## WHAT YOU ARE ASKED TO DO:
From the first line to the last, copy the data exactly.

───── DATA PROVIDED ─────

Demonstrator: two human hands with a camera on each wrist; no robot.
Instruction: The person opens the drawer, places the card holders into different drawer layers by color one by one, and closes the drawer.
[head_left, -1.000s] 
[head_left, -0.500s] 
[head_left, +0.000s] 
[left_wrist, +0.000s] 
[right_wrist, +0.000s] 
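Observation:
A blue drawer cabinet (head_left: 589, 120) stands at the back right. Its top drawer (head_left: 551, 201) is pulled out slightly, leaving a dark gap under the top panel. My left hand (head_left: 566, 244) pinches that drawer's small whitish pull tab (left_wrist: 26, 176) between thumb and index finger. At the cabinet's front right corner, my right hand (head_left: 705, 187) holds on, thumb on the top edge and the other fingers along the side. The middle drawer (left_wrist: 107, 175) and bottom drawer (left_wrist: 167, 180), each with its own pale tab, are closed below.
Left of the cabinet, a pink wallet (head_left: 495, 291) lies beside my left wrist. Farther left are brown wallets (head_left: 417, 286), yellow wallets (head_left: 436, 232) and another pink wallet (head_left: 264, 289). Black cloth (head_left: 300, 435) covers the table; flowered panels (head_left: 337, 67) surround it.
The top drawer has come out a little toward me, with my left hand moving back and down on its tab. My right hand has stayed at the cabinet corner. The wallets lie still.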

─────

## RESPONSE AREA:
Demonstrator: two human hands with a camera on each wrist; no robot.
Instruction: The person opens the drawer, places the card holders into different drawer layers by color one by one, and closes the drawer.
[head_left, -1.000s] 
[head_left, -0.500s] 
[head_left, +0.000s] 
[left_wrist, +0.000s] 
[right_wrist, +0.000s] 
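Observation:
A blue drawer cabinet (head_left: 589, 120) stands at the back right. Its top drawer (head_left: 551, 201) is pulled out slightly, leaving a dark gap under the top panel. My left hand (head_left: 566, 244) pinches that drawer's small whitish pull tab (left_wrist: 26, 176) between thumb and index finger. At the cabinet's front right corner, my right hand (head_left: 705, 187) holds on, thumb on the top edge and the other fingers along the side. The middle drawer (left_wrist: 107, 175) and bottom drawer (left_wrist: 167, 180), each with its own pale tab, are closed below.
Left of the cabinet, a pink wallet (head_left: 495, 291) lies beside my left wrist. Farther left are brown wallets (head_left: 417, 286), yellow wallets (head_left: 436, 232) and another pink wallet (head_left: 264, 289). Black cloth (head_left: 300, 435) covers the table; flowered panels (head_left: 337, 67) surround it.
The top drawer has come out a little toward me, with my left hand moving back and down on its tab. My right hand has stayed at the cabinet corner. The wallets lie still.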

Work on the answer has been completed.